The result should be an exact copy of the data, free of pictures.
#####
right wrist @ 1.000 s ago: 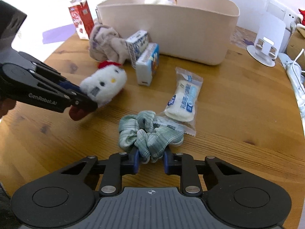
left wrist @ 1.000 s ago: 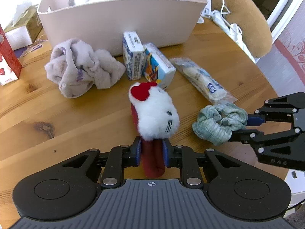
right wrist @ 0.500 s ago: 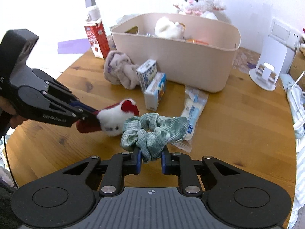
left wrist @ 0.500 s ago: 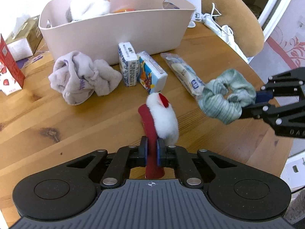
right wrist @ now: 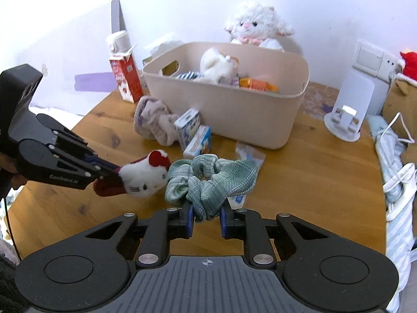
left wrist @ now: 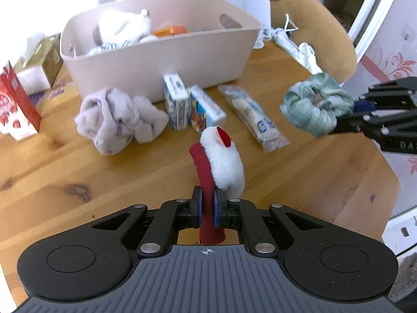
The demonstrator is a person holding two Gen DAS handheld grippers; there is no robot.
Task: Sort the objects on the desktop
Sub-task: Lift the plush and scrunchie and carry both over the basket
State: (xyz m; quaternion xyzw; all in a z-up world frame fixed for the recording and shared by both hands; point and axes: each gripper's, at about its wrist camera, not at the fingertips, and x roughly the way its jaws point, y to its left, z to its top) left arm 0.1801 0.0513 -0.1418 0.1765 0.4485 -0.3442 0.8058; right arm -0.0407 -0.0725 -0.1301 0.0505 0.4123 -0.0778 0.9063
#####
### Task output
right wrist @ 1.000 s ago: 
left wrist @ 1.000 s ago: 
right wrist @ 0.500 s ago: 
left wrist @ 0.500 s ago: 
right wrist @ now: 
left wrist @ now: 
The demonstrator is a person holding two Gen DAS handheld grippers; there is no robot.
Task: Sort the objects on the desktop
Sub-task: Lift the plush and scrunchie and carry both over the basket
State: (xyz m; quaternion xyzw; all in a z-up world frame fixed for the recording and shared by both hands; point and axes: each gripper's, at about its wrist camera, not at the fingertips, and x roughly the way its jaws point, y to its left, z to its top) left arm 0.1801 0.0513 -0.1418 0.1765 0.4485 -0.3442 0.8058; right arm -0.0407 -0.0725 -0.1301 0.0505 0.4123 -0.0778 0.9063

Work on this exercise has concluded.